■ Problem to work on:
Once the line with "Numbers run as" is found in the data, output it and each following line exactly, up to and including the line with "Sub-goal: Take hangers", and nothing before or after.

■ Supplied material:
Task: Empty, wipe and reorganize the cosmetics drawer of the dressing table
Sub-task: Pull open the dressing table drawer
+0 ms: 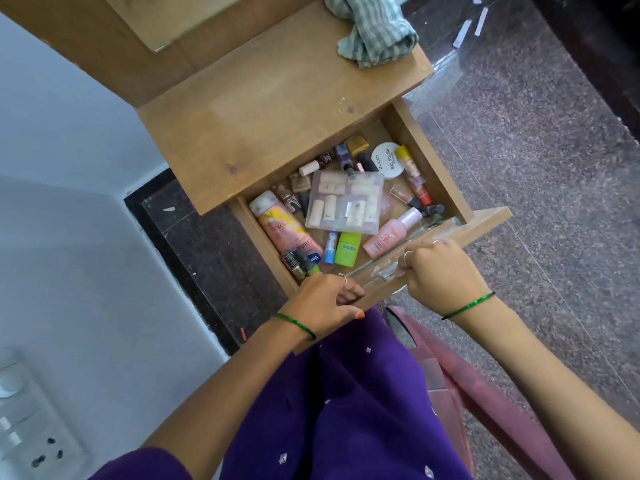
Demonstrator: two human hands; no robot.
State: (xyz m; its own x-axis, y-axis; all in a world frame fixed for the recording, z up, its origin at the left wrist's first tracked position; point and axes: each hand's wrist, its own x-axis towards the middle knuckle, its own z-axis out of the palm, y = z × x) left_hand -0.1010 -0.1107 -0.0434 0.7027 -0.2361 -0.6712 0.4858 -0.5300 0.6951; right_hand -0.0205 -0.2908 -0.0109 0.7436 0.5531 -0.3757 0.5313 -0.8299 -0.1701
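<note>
The wooden drawer (446,168) of the dressing table (277,98) stands pulled out, full of cosmetics. A clear box of small tubes (346,202) lies in the middle, with a pink and yellow bottle (284,226) at its left, a pink spray bottle (391,233) and a green stick (348,249) in front, and a white nail polish remover jar (388,160) at the back. My left hand (325,303) grips the front panel's left end. My right hand (440,268) curls round the metal handle (384,270) on the front panel.
A striped grey-green cloth (374,32) lies crumpled on the table top at the back right. A white wall with a switch plate (31,427) is at the left. A pink plastic chair (485,393) is under me, over a speckled granite floor (536,168).
</note>
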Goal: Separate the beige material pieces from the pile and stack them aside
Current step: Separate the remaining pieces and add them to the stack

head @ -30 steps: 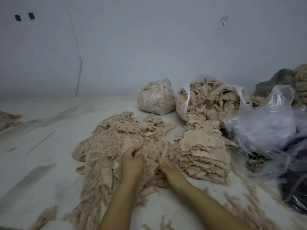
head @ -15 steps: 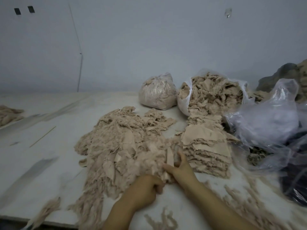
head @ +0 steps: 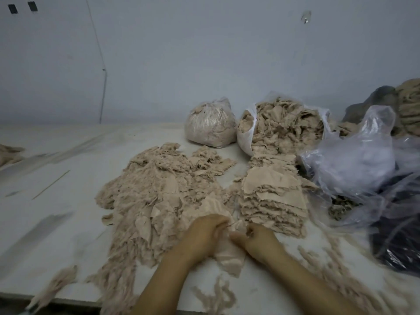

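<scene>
Right now your left hand (head: 205, 233) and right hand (head: 259, 241) sit close together at the near edge of the loose pile (head: 159, 196), fingers of both curled around one beige piece (head: 229, 258) that hangs between them. Just right of the pile lies the neat stack (head: 272, 201) on the white table (head: 56, 223).

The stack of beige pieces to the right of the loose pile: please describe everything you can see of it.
The stack of beige pieces is thin, ragged-edged sheets of fabric-like material, laid flat in many layers, the top sheet creased. It rests on the white table, right of the loose pile, below the open bag. The right hand is at its near edge.
</scene>
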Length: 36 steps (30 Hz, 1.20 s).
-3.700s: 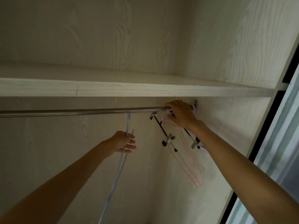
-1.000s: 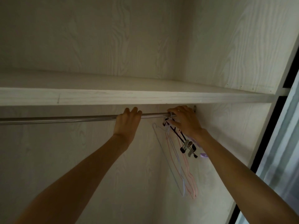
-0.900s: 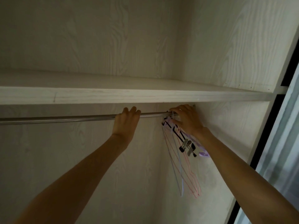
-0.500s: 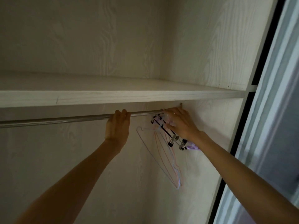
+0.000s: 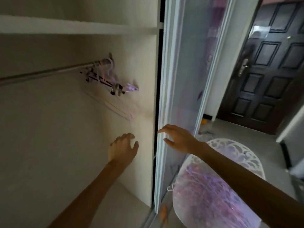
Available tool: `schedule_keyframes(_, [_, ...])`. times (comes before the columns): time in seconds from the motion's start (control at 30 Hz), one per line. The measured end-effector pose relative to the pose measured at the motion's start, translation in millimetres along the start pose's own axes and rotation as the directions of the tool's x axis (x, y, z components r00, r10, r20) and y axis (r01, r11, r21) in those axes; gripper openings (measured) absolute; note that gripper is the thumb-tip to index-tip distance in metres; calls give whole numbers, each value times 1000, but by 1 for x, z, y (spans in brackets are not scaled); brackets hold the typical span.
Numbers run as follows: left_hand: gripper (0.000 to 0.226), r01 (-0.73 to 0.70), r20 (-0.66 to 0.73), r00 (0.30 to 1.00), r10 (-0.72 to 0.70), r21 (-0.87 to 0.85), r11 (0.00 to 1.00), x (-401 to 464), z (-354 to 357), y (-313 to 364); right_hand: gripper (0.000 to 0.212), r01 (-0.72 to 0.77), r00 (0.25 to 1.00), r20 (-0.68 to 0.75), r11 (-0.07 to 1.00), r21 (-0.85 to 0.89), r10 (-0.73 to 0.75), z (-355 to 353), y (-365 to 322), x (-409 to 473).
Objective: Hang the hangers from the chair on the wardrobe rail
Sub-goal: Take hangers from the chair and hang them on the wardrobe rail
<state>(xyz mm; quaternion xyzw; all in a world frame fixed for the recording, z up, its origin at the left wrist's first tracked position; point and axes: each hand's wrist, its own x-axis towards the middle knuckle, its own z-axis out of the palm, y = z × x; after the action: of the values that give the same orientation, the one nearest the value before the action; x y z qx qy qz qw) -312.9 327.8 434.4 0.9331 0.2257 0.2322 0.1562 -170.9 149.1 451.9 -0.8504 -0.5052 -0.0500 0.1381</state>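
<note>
Several hangers [image 5: 107,79] hang bunched at the right end of the metal wardrobe rail [image 5: 46,74]: black clip hangers, a purple one and thin wire ones. A white openwork chair [image 5: 230,163] stands at the lower right with a pile of purple and pink hangers [image 5: 205,198] on its seat. My left hand [image 5: 122,148] hovers inside the wardrobe well below the rail, fingers loosely spread and empty. My right hand [image 5: 176,138] is in front of the sliding door's frame, fingers spread, holding nothing.
A frosted sliding wardrobe door [image 5: 184,79] stands between the wardrobe and the chair. A white shelf [image 5: 74,27] runs above the rail. A dark panelled door [image 5: 266,63] closes the far right. Small items lie on the grey floor [image 5: 246,134].
Both hands have let go of the rail and hangers and dropped down. My view has swung right and down, bringing the sliding door, chair and room into sight.
</note>
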Motion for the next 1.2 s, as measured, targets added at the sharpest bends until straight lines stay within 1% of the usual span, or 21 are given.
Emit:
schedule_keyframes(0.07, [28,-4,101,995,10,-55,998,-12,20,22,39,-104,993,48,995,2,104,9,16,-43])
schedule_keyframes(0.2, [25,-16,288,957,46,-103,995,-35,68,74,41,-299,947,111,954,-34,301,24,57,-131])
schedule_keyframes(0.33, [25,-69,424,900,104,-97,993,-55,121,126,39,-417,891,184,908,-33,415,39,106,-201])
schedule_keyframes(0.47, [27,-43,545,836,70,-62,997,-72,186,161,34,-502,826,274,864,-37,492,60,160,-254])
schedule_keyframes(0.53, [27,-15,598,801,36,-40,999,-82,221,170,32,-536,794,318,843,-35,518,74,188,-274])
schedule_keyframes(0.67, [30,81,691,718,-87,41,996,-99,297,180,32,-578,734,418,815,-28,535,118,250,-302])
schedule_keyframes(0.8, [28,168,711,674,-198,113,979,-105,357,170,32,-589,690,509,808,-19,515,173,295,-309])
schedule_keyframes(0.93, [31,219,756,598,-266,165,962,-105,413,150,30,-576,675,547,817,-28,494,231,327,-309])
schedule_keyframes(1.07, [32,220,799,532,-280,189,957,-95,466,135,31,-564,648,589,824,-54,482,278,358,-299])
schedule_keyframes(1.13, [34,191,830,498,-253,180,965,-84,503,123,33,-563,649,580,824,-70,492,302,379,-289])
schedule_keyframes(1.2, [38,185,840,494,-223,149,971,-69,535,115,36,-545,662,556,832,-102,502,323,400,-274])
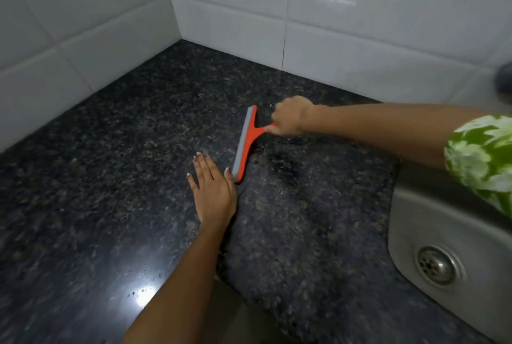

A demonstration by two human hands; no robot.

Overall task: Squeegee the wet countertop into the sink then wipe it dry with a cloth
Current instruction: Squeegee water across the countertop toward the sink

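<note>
On a speckled dark granite countertop [116,166] edged by glossy white wall tiles [83,24], the left hand [212,191] lies flat, fingers spread, holding nothing, just left of the squeegee [245,144]. The right hand [289,116] is closed around its orange plastic handle, grey blade on the stone. The steel sink [432,221] sits well right of the squeegee.

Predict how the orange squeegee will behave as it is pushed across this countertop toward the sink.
The squeegee looks like rigid plastic, so probably light and stiff. Its grey edge may flex slightly. The glossy countertop should let it glide; the right hand may slip if wet.
</note>
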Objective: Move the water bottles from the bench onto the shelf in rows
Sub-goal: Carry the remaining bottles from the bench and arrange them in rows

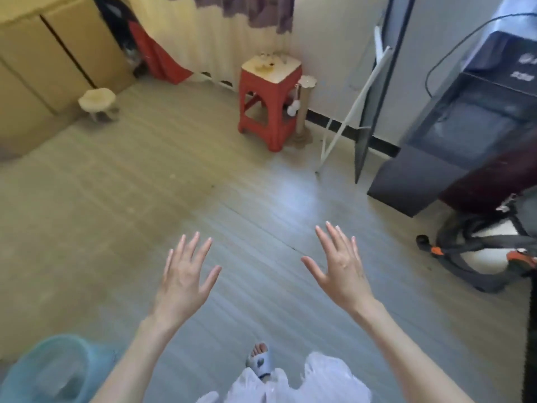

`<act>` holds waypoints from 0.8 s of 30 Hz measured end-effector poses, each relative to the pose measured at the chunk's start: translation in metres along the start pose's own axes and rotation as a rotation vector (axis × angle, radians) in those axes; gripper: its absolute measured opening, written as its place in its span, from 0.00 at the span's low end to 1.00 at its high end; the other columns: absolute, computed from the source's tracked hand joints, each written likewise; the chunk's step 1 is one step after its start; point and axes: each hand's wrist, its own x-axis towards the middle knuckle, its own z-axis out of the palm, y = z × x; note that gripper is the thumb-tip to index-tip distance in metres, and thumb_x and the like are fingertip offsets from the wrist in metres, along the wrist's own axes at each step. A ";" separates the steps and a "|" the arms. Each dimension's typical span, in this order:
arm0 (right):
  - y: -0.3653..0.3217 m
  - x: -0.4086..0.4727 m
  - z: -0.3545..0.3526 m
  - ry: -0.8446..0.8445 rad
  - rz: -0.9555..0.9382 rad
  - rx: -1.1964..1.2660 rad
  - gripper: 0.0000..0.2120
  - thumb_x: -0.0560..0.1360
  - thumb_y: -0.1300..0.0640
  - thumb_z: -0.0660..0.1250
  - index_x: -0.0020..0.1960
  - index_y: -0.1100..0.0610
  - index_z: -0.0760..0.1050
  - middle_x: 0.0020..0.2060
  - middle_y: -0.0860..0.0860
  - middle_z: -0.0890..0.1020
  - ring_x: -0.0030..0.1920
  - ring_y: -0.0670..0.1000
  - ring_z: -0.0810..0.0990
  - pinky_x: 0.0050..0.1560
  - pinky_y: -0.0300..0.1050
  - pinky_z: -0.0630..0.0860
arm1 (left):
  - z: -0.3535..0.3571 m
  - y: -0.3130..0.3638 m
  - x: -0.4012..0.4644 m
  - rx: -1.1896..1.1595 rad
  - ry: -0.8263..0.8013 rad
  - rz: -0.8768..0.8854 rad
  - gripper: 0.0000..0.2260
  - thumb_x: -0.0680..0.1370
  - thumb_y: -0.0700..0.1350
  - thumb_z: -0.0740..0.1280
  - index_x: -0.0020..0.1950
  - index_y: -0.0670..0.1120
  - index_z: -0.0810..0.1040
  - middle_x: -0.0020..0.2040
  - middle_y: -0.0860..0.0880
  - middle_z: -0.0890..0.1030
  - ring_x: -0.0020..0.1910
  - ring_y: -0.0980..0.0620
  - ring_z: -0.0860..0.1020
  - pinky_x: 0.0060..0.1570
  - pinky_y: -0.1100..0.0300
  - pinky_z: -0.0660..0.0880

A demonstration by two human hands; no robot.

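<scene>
My left hand and my right hand are held out in front of me over the wooden floor, palms down, fingers spread, holding nothing. A red plastic stool with a pale top stands by the far wall; small clear objects sit at its back edge, too blurred to identify. No water bottles, bench or shelf can be made out in this view.
Cardboard boxes stand at the far left with a small round stool before them. A dark water dispenser and a vacuum cleaner are on the right. A blue basin sits at the lower left.
</scene>
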 end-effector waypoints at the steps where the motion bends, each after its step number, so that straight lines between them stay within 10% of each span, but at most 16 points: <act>1: -0.015 0.020 0.006 -0.008 -0.039 0.002 0.30 0.74 0.45 0.65 0.71 0.56 0.62 0.71 0.57 0.64 0.73 0.57 0.58 0.72 0.56 0.49 | -0.005 -0.015 0.004 -0.010 0.018 -0.042 0.34 0.74 0.67 0.42 0.68 0.46 0.67 0.69 0.42 0.68 0.70 0.40 0.62 0.65 0.42 0.63; 24: -0.319 0.543 0.143 -0.347 -0.709 -0.071 0.34 0.72 0.36 0.51 0.70 0.56 0.64 0.70 0.59 0.67 0.71 0.60 0.62 0.70 0.59 0.51 | -0.142 -0.263 0.331 -0.182 0.383 -0.618 0.31 0.71 0.61 0.50 0.69 0.45 0.66 0.71 0.41 0.65 0.72 0.41 0.57 0.69 0.50 0.54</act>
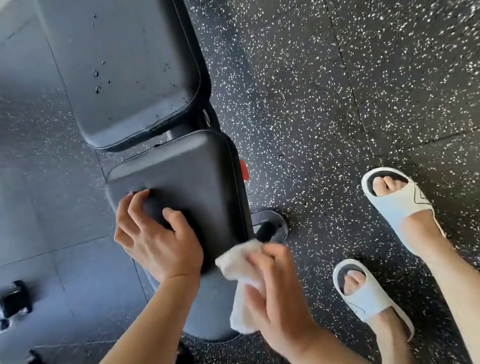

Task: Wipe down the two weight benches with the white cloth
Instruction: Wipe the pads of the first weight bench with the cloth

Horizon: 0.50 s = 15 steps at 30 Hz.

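Note:
A black padded weight bench runs up the middle of the view, with a seat pad [199, 171] near me and a longer back pad [127, 54] beyond it. Dark specks dot the back pad. My left hand [155, 235] rests on the seat pad's left side, its fingers curled over the pad's edge. My right hand [274, 294] grips the crumpled white cloth [239, 273] at the seat pad's near right edge. A second bench is not in view.
Black rubber floor with white flecks [341, 82] lies to the right. My two feet in white slides [397, 198] [363, 293] stand right of the bench. The bench's foot [270, 226] and a red knob [244, 169] show at its right side. Metal equipment [6, 307] sits at lower left.

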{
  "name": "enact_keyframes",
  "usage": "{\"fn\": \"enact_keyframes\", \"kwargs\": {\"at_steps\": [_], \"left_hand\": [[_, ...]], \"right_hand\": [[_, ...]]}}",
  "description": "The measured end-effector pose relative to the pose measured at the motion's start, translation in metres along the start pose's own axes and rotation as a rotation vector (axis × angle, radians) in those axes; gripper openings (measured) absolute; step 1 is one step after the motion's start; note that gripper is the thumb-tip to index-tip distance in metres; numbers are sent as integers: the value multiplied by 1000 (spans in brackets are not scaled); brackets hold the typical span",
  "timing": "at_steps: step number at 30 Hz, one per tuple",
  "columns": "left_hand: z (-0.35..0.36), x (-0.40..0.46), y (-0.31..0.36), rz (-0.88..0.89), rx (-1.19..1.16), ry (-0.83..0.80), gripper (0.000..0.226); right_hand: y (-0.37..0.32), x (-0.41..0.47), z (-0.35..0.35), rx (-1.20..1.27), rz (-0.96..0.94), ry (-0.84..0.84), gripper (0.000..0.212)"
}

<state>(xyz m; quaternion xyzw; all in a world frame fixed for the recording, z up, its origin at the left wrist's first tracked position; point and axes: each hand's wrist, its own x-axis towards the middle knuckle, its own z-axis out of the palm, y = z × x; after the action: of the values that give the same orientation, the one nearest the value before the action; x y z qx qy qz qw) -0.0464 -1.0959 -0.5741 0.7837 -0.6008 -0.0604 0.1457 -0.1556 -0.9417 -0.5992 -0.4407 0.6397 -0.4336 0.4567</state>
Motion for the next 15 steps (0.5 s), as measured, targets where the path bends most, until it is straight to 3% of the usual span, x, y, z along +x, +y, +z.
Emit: {"fn": "enact_keyframes", "kwargs": {"at_steps": [6,11,15], "left_hand": [[0,-1,-2,-12,-8,-8,45],[0,0,-4,-2,-6,-7,46],[5,3,-13,5,-16,2,45]], "right_hand": [[-20,155,-5,-106,-98,297,30],[-26,160,-14,-232,-191,285,27],[-17,82,-10,-298,-214,110,31]]}}
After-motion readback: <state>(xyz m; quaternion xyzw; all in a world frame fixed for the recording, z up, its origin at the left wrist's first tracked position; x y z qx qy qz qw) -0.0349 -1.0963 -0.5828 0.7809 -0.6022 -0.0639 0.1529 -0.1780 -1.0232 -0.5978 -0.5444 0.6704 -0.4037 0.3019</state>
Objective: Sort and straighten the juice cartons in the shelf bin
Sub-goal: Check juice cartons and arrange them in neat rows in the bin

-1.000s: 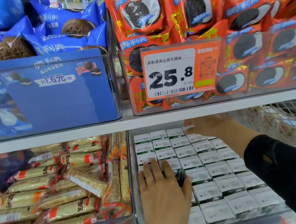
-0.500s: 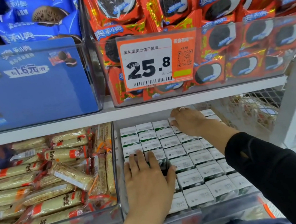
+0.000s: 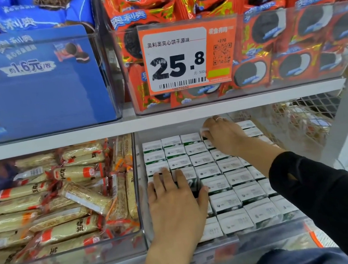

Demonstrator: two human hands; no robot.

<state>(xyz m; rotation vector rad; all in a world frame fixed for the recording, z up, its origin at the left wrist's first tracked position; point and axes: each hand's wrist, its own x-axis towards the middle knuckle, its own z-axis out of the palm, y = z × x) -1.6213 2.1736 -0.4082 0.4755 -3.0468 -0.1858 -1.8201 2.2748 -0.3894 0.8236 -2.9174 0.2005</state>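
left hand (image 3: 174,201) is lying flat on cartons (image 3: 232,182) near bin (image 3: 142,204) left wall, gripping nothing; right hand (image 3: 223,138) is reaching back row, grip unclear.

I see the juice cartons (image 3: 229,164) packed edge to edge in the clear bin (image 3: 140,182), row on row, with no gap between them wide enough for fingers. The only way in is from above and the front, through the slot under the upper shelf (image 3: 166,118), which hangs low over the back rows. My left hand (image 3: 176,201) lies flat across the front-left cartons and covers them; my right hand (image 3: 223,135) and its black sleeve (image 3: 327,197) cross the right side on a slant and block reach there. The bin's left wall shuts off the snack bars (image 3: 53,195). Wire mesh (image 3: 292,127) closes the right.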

■ Solution to the exercise:
Numbers run as follows: left_hand: gripper (0.000 to 0.226), r01 (-0.73 to 0.70), r20 (-0.66 to 0.73), r00 (0.30 to 1.00), r10 (-0.72 to 0.70), r21 (-0.87 to 0.85), r11 (0.00 to 1.00), x (-401 to 464), z (-354 to 357), y (-313 to 364); right_hand: gripper (0.000 to 0.212), r01 (-0.72 to 0.77), r00 (0.25 to 1.00), r20 (-0.68 to 0.75), r11 (-0.07 to 1.00), r21 (-0.85 to 0.89), r10 (-0.73 to 0.75), z (-355 to 353), y (-365 to 322), x (-409 to 473).
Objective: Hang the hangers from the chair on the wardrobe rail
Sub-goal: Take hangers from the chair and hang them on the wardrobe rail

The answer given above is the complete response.